Angelica Cecora, 25, in a lawsuit filed in state Supreme Court in Manhattan, accused the former Olympic gold medalist and world champion of multiple weight divisions of dressing in women’s underwear while trying to force her to engage in “disgusting” sexual acts in March 2011.
Cecora spoke to reporters outside a court hearing during which De La Hoya’s lawyers asked to dismiss the lawsuit, which seeks $5 million for emotional distress, false imprisonment, assault and battery.
“Once 12 o’clock hit that night, he just started doing more and more drugs and wanted me to do more and more things,” she said.
De La Hoya, 38, the so-called “Golden Boy” who for years was the biggest name in boxing, did not appear in court Wednesday but after the hearing his attorney Judd Burstein said the encounter was consensual and he’s confident the court will dismiss the lawsuit.
“These allegations are offensive and frivolous,” he said, declining to elaborate.

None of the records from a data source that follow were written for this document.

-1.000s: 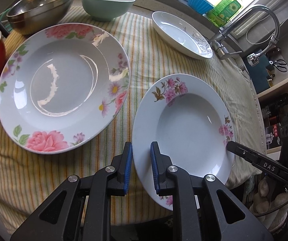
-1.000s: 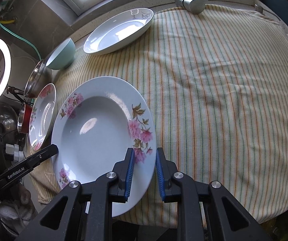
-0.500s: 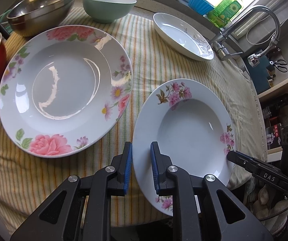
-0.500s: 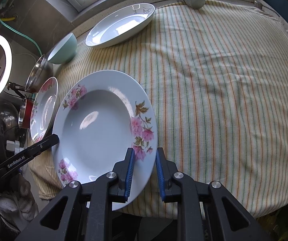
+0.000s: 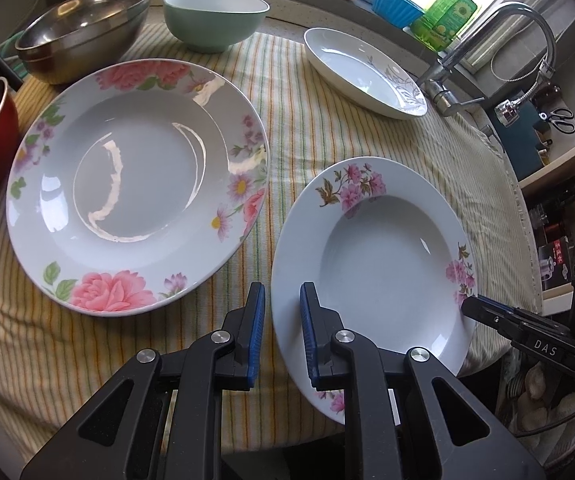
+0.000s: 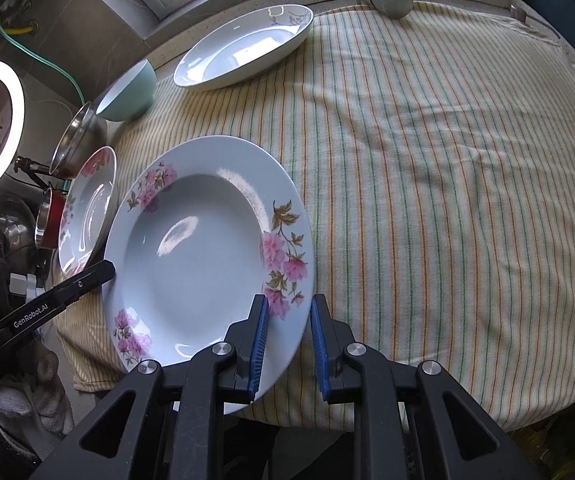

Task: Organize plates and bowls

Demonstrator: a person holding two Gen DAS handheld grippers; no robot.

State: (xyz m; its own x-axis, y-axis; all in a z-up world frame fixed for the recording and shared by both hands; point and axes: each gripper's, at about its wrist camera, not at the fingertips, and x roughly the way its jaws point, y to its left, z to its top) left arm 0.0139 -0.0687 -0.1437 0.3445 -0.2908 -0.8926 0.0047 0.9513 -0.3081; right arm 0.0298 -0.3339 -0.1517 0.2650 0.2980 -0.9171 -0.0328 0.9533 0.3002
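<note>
Altogether three plates (image 5: 135, 184) and three bowls (image 5: 215, 20) show.

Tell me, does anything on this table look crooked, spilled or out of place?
The small pink-flowered plate hangs out past the front edge of the striped cloth instead of sitting fully on it. The left gripper and right gripper pinch its opposite rims, so it seems to be carried. Nothing looks spilled or chipped.
</note>
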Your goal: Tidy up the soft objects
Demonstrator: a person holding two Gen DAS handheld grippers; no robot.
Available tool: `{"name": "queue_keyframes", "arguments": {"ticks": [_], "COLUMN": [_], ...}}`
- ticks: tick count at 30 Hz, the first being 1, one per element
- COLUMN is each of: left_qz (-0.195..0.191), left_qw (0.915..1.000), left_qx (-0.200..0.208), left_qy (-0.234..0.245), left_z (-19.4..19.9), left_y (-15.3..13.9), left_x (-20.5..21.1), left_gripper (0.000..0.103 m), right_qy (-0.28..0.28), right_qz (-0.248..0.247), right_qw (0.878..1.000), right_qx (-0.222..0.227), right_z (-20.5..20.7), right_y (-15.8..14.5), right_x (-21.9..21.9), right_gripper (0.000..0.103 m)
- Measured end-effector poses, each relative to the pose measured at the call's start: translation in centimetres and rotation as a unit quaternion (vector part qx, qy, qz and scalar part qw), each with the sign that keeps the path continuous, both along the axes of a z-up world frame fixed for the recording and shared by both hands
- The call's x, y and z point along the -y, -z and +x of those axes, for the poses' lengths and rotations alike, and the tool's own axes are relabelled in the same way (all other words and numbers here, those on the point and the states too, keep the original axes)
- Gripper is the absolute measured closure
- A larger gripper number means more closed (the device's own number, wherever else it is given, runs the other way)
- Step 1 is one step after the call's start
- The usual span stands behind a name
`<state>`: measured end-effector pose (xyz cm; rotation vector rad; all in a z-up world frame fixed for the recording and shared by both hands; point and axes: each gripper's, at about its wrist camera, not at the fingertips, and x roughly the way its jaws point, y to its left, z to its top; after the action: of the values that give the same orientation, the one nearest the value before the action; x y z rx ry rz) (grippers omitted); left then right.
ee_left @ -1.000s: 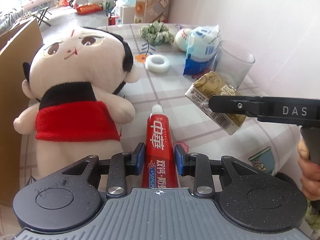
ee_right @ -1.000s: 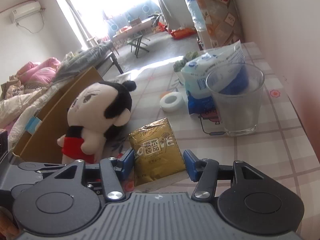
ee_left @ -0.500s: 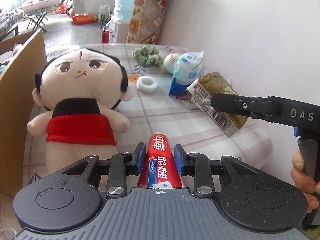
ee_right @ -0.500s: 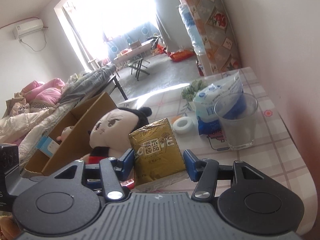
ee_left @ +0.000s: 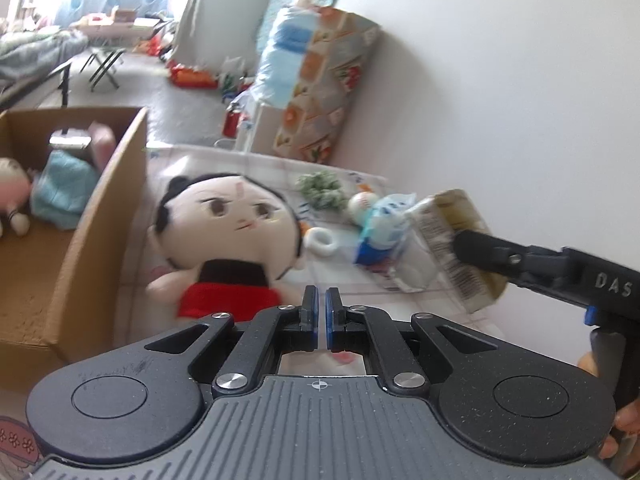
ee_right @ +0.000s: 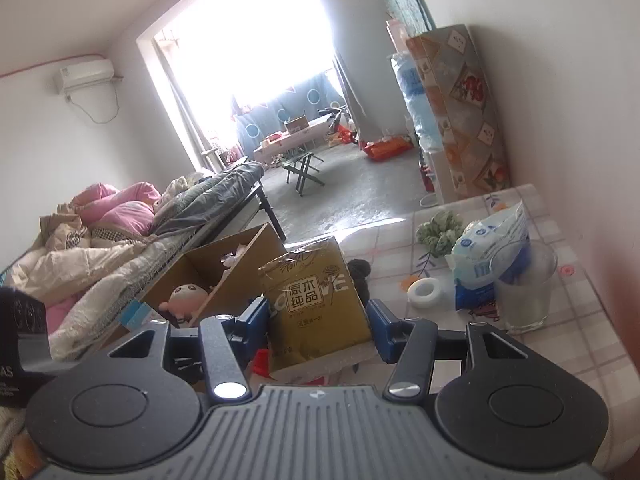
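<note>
My right gripper [ee_right: 316, 320] is shut on a gold tissue pack [ee_right: 316, 304] and holds it in the air above the table; the pack also shows in the left wrist view [ee_left: 456, 248]. My left gripper [ee_left: 319, 312] is shut and empty, raised above the table in front of a plush doll [ee_left: 228, 240] with a red skirt. The doll stands next to an open cardboard box [ee_left: 100, 216] on the left, which holds a small plush [ee_right: 186, 296] and a teal cloth [ee_left: 64, 188]. The toothpaste tube is out of view.
On the checked tablecloth [ee_right: 576, 344] lie a green scrunchie [ee_left: 324, 192], a white ball [ee_left: 362, 204], a tape roll [ee_right: 424, 290], a blue-white bag [ee_right: 488, 240] and a glass [ee_right: 524, 284]. A wall runs along the right. A bed [ee_right: 120, 232] stands at the left.
My left gripper has let go of the toothpaste tube, shut fully and risen, tilting up. My right gripper has lifted the gold pack higher and pulled back from the table.
</note>
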<state>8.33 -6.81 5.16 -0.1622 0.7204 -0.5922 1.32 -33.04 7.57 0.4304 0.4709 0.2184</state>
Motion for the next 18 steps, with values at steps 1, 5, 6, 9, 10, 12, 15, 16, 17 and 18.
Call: {"name": "queue_keyframes", "arguments": {"ticks": [1, 5, 6, 9, 10, 12, 15, 16, 17, 18], "left_qz": [0.001, 0.010, 0.010, 0.009, 0.015, 0.028, 0.045, 0.049, 0.057, 0.064], "left_qw": [1.0000, 0.9997, 0.9996, 0.9993, 0.9989, 0.9973, 0.9947, 0.9938, 0.9922, 0.9901], "left_qx": [-0.003, -0.018, -0.022, -0.034, -0.038, -0.046, -0.057, -0.056, -0.060, -0.071], "left_qy": [-0.005, -0.013, -0.012, 0.012, 0.024, 0.049, 0.073, 0.082, 0.093, 0.103], "left_z": [0.2, 0.2, 0.1, -0.2, -0.4, -0.9, -1.4, -1.6, -1.8, -1.9], "left_y": [0.2, 0.9, 1.0, 1.8, 2.1, 2.6, 3.9, 4.3, 4.7, 5.2], "left_x": [-0.7, -3.0, -3.5, -3.8, -3.5, -2.6, -1.0, -0.4, 0.3, 1.1], "left_gripper": [0.099, 0.098, 0.097, 0.094, 0.093, 0.087, 0.075, 0.071, 0.069, 0.068], "right_qy": [0.000, 0.009, 0.010, 0.014, 0.016, 0.020, 0.025, 0.026, 0.027, 0.028], "right_qz": [0.005, 0.010, 0.012, 0.016, 0.019, 0.027, 0.037, 0.041, 0.045, 0.046], "right_qw": [1.000, 1.000, 1.000, 0.999, 0.999, 0.999, 0.998, 0.997, 0.997, 0.997], "right_qx": [-0.001, -0.016, -0.022, -0.036, -0.038, -0.041, -0.051, -0.056, -0.061, -0.063], "right_z": [0.1, 0.0, 0.1, 0.1, 0.0, -0.3, -0.7, -0.8, -1.0, -1.2], "right_y": [0.2, 1.0, 1.3, 2.4, 2.7, 3.4, 4.6, 5.0, 5.4, 5.7], "right_x": [0.1, 0.7, 0.9, 1.5, 1.7, 2.0, 2.6, 2.9, 3.1, 3.3], "right_gripper": [0.046, 0.046, 0.046, 0.046, 0.046, 0.046, 0.046, 0.046, 0.046, 0.046]}}
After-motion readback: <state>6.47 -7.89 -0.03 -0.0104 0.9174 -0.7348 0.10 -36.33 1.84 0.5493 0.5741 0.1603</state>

The complaint says Cecora and De La Hoya had sex and shortly afterward the boxing champ put on her underwear and walked around the room at the Ritz Carlton Hotel in New York City. De La Hoya then picked up a phone and ordered around $300 worth of cocaine and marijuana to be delivered to his room, the complaint said.
The intercourse was consensual but De La Hoya’s increasingly strange behavior and sexual requests afterward were against her will, Cecora said.
She feared for her life, afraid to run away, when “things took a wild turn that I didn’t sign up for.”
De La Hoya met Cecora in March of last year and invited her to meet for dinner at his hotel. After a long conversation, he invited her up to his room, according to the lawsuit.
Cecora, whose lawyer said she has modeled for magazines including Playboy and Maxim, said she accepted the offer to his room but was unaware he was married at the time.
Attorney Tony Evans said De La Hoya used his fame to manipulate her, promising to use her as a ringside girl in his boxing promotion ventures.
“It’s the old Hollywood show business story,” he said. “Find a girl who wants to be a model and say ‘Oh you can come work for me.'”
De La Hoya was 39-6 in his professional boxing career, winning world boxing titles in several weight classes before retiring in 2008.
De La Hoya has gone through drug rehabilitation since the incident and is turning his life around, his attorney said.
“His life was spiraling out of control,” Burstein said. “He’s a changed person now.”